Lorde opina que las gafas inteligentes no son atractivas

Lorde opina que las gafas inteligentes no son atractivas

A medida que la tecnología avanza, las preocupaciones sobre su impacto en la privacidad y la percepción social se intensifican. Recientemente, durante el Mad Cool Festival en Madrid, la cantante Lorde expresó su descontento con las gafas inteligentes de Meta, que han levantado controversia entre los expertos en seguridad. Su crítica directa resuena en un momento en el que la ruptura entre innovación y privacidad se hace más evidente.

La artista neozelandesa, conocida por su enfoque crítico de la cultura digital, no escatimó en palabras al referirse a la nueva tecnología. “Cada vez es más difícil saber qué es real”, afirmó ante su público. “Puedes no saber si alguien lleva gafas de sol tradicionales o esas malditas gafas [inteligentes]”. A continuación, dejó claro su rechazo: “¡Que las gafas se vayan al diablo! No son sexy”. Esta declaración subraya un sentimiento creciente en la sociedad respecto al uso de dispositivos que pueden comprometer la privacidad de los individuos.

Lorde realizó sus comentarios en un contexto donde Meta y Ray-Ban han colaborado para lanzar estas gafas equipadas con cámaras y funciones de inteligencia artificial. A pesar de que Meta ha prometido medidas de seguridad, como luces de grabación visibles, la controversia persiste. La empresa está actualmente bajo la lupa de investigaciones y demandas relacionadas con violaciones de la privacidad, lo que impacta su reputación en un mercado cada vez más concienciado sobre estos temas.

El auge de las gafas inteligentes y sus implicaciones

A pesar de las preocupaciones, el mercado de las gafas inteligentes ha mostrado un crecimiento impresionante.
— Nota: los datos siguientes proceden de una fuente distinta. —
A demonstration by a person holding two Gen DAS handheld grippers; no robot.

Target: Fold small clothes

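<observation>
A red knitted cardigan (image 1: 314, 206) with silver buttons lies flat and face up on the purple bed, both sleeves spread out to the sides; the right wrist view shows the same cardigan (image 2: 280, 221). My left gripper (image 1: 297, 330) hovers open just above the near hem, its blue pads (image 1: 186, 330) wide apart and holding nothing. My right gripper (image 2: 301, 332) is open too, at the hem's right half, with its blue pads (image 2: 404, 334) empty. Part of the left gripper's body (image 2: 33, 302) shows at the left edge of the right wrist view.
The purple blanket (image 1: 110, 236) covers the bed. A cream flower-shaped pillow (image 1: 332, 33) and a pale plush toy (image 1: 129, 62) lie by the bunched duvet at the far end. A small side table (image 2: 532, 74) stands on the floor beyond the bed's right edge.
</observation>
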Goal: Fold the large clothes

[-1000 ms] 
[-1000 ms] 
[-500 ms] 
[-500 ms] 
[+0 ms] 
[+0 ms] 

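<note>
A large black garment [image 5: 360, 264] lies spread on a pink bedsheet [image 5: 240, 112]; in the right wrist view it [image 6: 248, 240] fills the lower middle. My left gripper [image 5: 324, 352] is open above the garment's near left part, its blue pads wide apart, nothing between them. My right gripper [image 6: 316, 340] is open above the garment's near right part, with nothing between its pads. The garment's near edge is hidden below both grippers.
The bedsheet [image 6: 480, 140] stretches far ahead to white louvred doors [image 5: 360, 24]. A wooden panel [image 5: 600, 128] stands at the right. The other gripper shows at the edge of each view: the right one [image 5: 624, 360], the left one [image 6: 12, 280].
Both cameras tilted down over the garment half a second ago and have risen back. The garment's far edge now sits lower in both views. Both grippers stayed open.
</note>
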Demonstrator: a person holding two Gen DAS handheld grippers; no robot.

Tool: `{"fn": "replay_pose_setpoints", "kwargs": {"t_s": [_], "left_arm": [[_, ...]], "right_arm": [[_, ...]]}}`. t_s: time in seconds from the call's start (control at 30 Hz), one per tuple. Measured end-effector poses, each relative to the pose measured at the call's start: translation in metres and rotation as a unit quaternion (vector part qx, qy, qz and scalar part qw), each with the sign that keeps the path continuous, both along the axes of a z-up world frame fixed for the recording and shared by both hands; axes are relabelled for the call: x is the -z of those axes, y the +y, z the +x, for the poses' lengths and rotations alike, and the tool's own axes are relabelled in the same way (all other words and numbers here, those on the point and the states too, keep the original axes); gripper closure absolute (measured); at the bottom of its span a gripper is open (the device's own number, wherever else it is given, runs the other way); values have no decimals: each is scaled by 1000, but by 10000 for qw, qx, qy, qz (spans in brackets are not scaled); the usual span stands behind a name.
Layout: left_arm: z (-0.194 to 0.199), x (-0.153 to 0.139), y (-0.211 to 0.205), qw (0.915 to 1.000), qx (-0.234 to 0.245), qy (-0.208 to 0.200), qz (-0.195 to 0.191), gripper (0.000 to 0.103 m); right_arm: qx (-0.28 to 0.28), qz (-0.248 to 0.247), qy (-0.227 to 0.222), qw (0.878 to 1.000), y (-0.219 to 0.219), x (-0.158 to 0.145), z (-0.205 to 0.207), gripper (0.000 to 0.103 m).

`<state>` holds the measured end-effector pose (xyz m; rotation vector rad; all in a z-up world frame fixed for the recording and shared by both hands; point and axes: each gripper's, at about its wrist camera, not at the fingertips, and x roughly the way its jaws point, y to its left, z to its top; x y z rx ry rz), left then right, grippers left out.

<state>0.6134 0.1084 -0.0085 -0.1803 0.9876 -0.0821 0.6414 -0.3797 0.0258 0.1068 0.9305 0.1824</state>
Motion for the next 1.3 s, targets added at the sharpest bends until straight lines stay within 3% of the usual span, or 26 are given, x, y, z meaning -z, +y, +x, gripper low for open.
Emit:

Según datos recientes de EssilorLuxottica, se vendieron más de 7 millones de unidades de las gafas de Meta en 2025, lo que representa un incremento considerable respecto a los 2 millones vendidos en los dos años anteriores. Este éxito comercial demuestra que, para muchos consumidores, la funcionalidad puede superar las preocupaciones sobre la privacidad.

Sin embargo, la crítica de Lorde no es un fenómeno aislado. Cada vez más voces se alzan contra el uso de tecnología que puede facilitar situaciones de acoso y extorsión. La complejidad de esta tecnología, que combina moda y funcionalidad, plantea la pregunta de qué precio están dispuestos a pagar los consumidores por la conveniencia y las tendencias del momento.

Con la continua expansión de la línea de productos de Meta en el sector de las gafas inteligentes, la disyuntiva entre innovación tecnológica y preocupaciones éticas se profundiza. Aunque el interés por estos dispositivos sigue siendo fuerte, la reflexión sobre su impacto en la vida cotidiana y la estética está cobrando relevancia. Lorde, con su crítica contundente, invita a una reconsideración sobre la dirección en la que estamos avanzando como sociedad consumidora de tecnología.